Summary and Analysis Chapters 11-12



Murdstone and Grinby's warehouse is on a wharf; the entire building is overrun with rats and "discoloured with the dirt and smoke of a hundred years." David's job, along with three or four other boys his age, is to wash bottles and paste on new labels. David is introduced to Mr. Micawber, with whom he is to live, and then he is put to work. At eight o'clock, Mr. Micawber returns to take David to his lodgings, where the young lad is introduced to Mrs. Micawber and her small children.

David learns that the family has been forced to take in a lodger because of Mr. Micawber's debts, and later David notices that creditors appear at the house at all hours of the day. However, Mr. Micawber, with his implicit faith that "something will turn up," seems unperturbed by their demands for money.

David offers to help the family with the loan of his wages, but instead, Mrs. Micawber asks him to pawn household goods for them so that the family can buy food. This suffices for awhile, but at last Mr. Micawber is arrested and taken to debtors' prison, where his family soon joins him; here David observes that "they live more comfortably . . . than they had lived for a long while . . ." (English jails at that time allowed family members to live with the imprisoned debtor.)

David rents a small room near the prison and continues his solitary existence. The work at Murdstone and Grinby's warehouse is degrading, and the other boys employed there are a lowly group of urchins.

Mr. Micawber holds a dinner party at the prison in celebration of his impending release, and Mrs. Micawber vows to David that she "will never desert Mr. Micawber" no matter how difficult things become. Upon his release, the Micawbers decide to move to Plymouth, where Mr. Micawber can "exert his talents in the country." This influences David to end his "weary days at Murdstone and Grinby's" and run away to Miss Betsey Trotwood, his only relation and a person who he thinks might be sympathetic to his plight.

David writes Peggotty for Miss Betsey's address and the loan of a half-guinea for travelling expenses. When this arrives, he hires a young man with a cart to transport his trunk to the coach office, but the stranger steals his half-guinea and rides off with the trunk. David is alone in London without luggage or funds.


Dickens' own childhood forms a good deal of the background of Chapter 11, and Mr. Micawber is a brilliant caricature of Dickens' father.
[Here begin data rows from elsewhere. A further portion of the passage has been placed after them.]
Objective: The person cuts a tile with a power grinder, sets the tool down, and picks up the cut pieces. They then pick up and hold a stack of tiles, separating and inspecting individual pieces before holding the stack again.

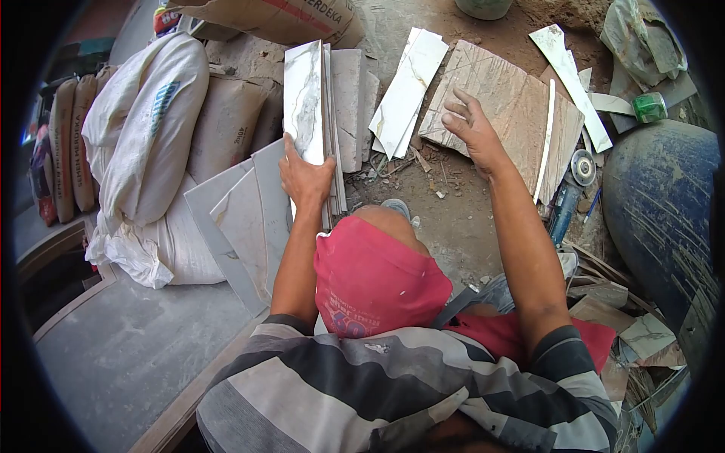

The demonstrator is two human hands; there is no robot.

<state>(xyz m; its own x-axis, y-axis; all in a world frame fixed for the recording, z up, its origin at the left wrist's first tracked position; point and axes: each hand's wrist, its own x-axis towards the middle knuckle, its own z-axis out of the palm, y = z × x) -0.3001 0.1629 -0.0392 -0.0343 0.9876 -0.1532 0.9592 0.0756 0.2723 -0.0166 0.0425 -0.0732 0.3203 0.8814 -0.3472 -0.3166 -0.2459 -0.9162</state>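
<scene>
My left hand (307, 179) is closed across a stack of white marble-look tile strips (304, 94), thumb on the right edge and fingers along the left. The strips stand beside a pinkish slab (349, 106). My right hand (476, 134) is raised with its fingers apart and holds nothing; it appears over a worn, scored stone-like board (483, 87). Between the hands lie more white tile strips (408, 90), overlapping. Right of the board is an angle grinder (561, 211) with its round disc facing up. A thin white strip (545, 140) rests on the board.
Large grey tiles (242, 219) lean left of my left arm, near a white sack (147, 128) and cement bags (230, 113). A scratched blue drum (661, 189) stands at right, below a green can (649, 107). Tile offcuts (646, 336) lie lower right. Rubble litters the ground.
</scene>
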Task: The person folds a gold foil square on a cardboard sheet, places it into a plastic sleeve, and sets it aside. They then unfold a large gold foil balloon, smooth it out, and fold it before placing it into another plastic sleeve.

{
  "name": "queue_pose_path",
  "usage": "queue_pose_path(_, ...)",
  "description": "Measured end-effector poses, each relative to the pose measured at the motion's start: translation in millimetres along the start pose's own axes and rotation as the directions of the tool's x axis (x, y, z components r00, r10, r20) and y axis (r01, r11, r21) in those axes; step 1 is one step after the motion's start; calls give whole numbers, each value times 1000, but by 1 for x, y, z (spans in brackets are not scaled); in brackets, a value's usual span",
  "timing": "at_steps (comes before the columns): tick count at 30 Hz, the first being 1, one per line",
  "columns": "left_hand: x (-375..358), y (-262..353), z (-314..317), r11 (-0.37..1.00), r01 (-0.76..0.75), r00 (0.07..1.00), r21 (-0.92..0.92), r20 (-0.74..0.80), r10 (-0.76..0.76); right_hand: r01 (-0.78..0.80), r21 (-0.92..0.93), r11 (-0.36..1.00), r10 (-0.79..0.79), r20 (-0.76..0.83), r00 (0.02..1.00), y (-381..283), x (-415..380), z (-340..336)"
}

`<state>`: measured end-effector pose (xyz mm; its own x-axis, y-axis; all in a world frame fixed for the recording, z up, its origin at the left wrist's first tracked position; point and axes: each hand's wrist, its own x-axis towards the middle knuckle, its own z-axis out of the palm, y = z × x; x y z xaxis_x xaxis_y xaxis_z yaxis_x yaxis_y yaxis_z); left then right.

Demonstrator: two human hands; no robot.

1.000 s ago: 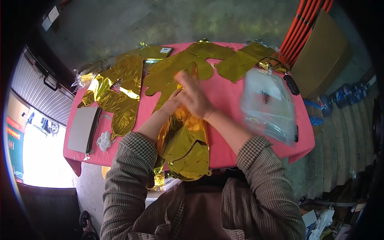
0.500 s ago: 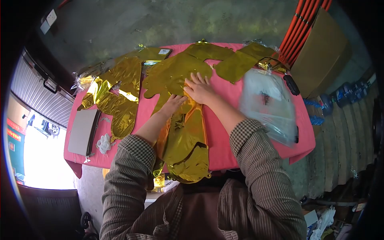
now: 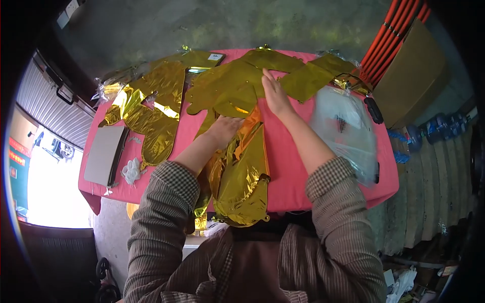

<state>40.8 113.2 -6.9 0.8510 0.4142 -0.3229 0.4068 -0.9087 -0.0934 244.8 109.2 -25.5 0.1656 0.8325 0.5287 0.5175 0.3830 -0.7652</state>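
A flat gold foil balloon (image 3: pixel 242 187) lies down the middle of the table, its near end reaching the front edge. My left hand (image 3: pixel 226 131) rests on its creased upper part, fingers laid out towards the right. My right hand (image 3: pixel 276 95) is turned on its edge beside the fold, fingers straight and pointing away from me, holding nothing. Beyond both hands spreads a flat, scalloped gold foil piece (image 3: pixel 217 88). To the left is another shiny, wrinkled gold foil balloon (image 3: pixel 161 108).
The table has a pink cloth (image 3: pixel 290 174). A grey flat box (image 3: pixel 105 154) and a bundle of white strips (image 3: pixel 131 171) sit left. Right are clear plastic bags (image 3: pixel 343 131) and a black object (image 3: pixel 373 110). More gold foil (image 3: pixel 310 78) lies at the back.
My right hand has lifted from flat on the foil to an edge-on pose, slightly right. My left hand has shifted slightly right. The near foil has changed its creases.
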Motion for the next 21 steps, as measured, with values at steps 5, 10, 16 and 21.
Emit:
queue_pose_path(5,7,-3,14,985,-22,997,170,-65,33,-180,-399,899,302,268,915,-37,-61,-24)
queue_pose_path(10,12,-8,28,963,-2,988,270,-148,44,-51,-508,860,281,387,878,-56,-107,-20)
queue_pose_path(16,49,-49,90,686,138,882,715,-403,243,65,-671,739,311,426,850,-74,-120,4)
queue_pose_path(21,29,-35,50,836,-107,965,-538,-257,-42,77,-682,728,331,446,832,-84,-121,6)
The degradation that David feels at Murdstone and Grinby's is an exact account of the author's feelings about his early life. At the age of nine, Dickens' father, along with the rest of his family, was sent to debtors' prison and Charles became an apprentice in a blacking factory, pasting labels on bottles. His parents appeared to show little concern for Charles' situation, especially the boy's education. Although the Micawbers are treated humorously in the novel, Dickens never forgave his own parents and always thought that his upbringing was no better than an orphan's.

Chapter 12 develops the characters of the Micawbers, who were introduced in the previous chapter as David's landlords. The mutual good feeling between David and the family suggests that their relationship will ripen into deep friendship.

In addition, David's escape from drudgery leads him into deeper troubles as he sets out for Miss Betsey's. This is an example of Dickens' protest against the exposure of children to hardships, a protest that is found in so much of his writing.